Saturday, August 06, 2005

Blandification

What do you call it when an already gentrified neighborhood gets gentrified? This is happening all over NYC, and has been for some time. My friends and I discussed the phenomenon this evening, but no revelations, I'm afraid.

Gawker bemoans the opening of a Starbucks on the Lower East Side. Well, a Whole Foods is set to open at Bowery and Houston, so Starbucks is nothing, really. I don't quite see why Starbucks, of all places, is a sign of gentrification and not just blandification. Starbucks branches are in parts of Chicago far less upscale, and with far lower rents, than the Lower East Side of Manhattan.

Without a doubt, Starbucks will be one of the less expensive cafes (if you could call it a cafe) in the area. If a Gap, or even a J.Crew, were to open on the Lower East Side, it, too, would be one of the cheaper places of its kind around. Tucked-away cafes and boutiques, if they maintain an independent, run-down, and cutting-edge atmosphere, don't seem to count as gentrification, even if they rely on and encourage housing prices to rise. Such places as boutique TG-170 sell clothing that costs as much as what's found in stores in SoHo or on the Upper East Side--clothing by the same designers, even--but somehow their existence doesn't get the gentrification-fearers to worried. $3 lattes, though, are unacceptable.

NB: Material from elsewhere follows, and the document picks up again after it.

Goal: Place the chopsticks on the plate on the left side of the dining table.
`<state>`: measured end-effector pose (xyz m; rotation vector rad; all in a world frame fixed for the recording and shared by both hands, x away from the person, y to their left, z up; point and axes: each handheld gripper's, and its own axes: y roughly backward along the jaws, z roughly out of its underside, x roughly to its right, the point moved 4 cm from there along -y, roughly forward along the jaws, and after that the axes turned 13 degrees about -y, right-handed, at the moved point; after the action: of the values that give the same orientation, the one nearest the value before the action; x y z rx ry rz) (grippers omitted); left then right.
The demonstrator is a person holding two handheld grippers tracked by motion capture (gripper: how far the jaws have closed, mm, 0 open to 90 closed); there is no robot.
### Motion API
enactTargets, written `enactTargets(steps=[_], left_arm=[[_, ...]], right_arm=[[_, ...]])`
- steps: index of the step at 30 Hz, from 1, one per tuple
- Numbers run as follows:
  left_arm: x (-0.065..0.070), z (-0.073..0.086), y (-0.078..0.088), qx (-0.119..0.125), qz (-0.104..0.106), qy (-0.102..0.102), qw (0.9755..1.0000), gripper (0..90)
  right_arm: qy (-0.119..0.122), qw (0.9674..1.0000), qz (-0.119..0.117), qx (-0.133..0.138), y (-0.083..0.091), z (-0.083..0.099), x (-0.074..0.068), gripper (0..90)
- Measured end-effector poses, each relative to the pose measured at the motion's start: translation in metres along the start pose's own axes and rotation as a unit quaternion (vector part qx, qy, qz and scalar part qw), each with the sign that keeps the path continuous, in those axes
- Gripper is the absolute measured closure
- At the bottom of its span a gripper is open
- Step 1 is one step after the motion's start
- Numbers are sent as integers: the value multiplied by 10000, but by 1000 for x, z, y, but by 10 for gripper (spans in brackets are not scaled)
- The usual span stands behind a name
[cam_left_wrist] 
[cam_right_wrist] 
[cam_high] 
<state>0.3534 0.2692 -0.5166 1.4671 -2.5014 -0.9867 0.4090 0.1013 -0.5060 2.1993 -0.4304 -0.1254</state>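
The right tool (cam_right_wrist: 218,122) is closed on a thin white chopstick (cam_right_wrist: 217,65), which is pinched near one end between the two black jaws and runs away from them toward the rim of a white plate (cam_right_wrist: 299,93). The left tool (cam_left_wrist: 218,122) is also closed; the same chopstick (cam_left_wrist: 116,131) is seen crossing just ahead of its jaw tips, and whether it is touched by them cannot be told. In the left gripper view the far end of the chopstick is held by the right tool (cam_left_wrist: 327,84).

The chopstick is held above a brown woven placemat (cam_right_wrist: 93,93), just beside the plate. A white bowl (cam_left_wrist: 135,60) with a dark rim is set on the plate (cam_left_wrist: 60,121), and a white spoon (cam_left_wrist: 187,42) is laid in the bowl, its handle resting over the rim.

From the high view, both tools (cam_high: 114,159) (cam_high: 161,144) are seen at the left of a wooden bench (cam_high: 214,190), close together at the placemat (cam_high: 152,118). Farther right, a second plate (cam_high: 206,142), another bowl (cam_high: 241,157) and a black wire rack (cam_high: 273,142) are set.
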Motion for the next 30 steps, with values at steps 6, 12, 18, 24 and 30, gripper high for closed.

What's annoying people such as the Gawker folk is that Starbucks makes the Lower East Side more like the rest of the country. Other coffeeshops with more expensive cappuccinos, but without the tell-tale green awning, are encouraged. Yet a common complaint about trendy parts of NYC is that there's no room for the middle class. Starbucks falls somewhere between the real dives of Delancey and the pseudo-dive hot-spots on Ludlow. Is that such a tragedy? Can't a bit of mainstream America add to the area's diversity? The only complaint I find at all justified is that Starbucks takes the place of other, more interesting middle-of-the road establishments. But again, this is a complaint about blandification, not gentrification.